RECORDED DATA:
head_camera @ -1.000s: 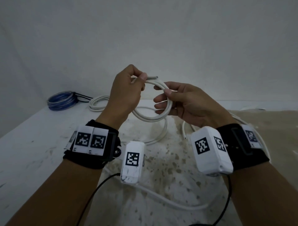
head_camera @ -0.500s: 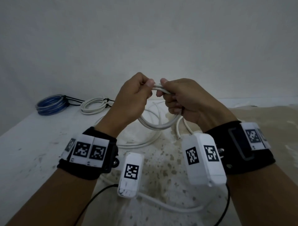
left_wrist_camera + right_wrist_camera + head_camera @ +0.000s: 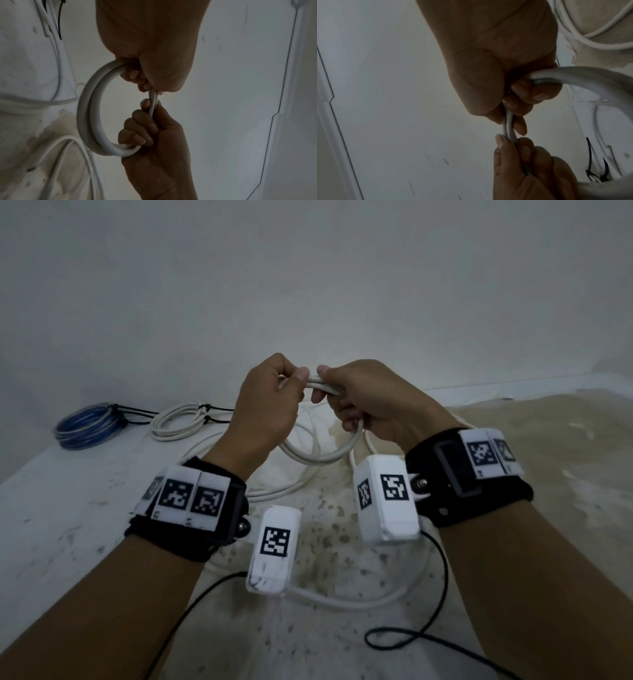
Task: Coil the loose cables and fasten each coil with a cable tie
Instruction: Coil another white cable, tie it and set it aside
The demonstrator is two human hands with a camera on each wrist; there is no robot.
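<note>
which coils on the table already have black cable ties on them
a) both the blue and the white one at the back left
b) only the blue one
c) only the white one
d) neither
a: in the head view the blue coiled cable and the white coiled cable beside it each show black ties with tails sticking out, while the thick white cable loop gripped by both hands carries none.

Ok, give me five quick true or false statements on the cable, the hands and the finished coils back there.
1. Both hands grip the white cable loop. True: left hand, right hand.
2. The loop lies flat on the table. False: it is held up above the table.
3. The held loop already has a black tie. False: none shows on it.
4. A blue coil lies far left. True.
5. The white coil beside it has no ties. False: black ties bind it.
</note>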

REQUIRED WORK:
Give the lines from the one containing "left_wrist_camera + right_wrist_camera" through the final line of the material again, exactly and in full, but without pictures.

ANSWER BOX:
left_wrist_camera + right_wrist_camera + head_camera @ +0.000s: 
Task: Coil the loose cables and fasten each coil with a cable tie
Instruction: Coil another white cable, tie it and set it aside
The demonstrator is two human hands with a camera on each wrist; there is no robot.
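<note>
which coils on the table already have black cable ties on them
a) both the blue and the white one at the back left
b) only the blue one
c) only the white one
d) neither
a: in the head view the blue coiled cable and the white coiled cable beside it each show black ties with tails sticking out, while the thick white cable loop gripped by both hands carries none.

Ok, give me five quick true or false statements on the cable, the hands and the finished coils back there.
1. Both hands grip the white cable loop. True: left hand, right hand.
2. The loop lies flat on the table. False: it is held up above the table.
3. The held loop already has a black tie. False: none shows on it.
4. A blue coil lies far left. True.
5. The white coil beside it has no ties. False: black ties bind it.
</note>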

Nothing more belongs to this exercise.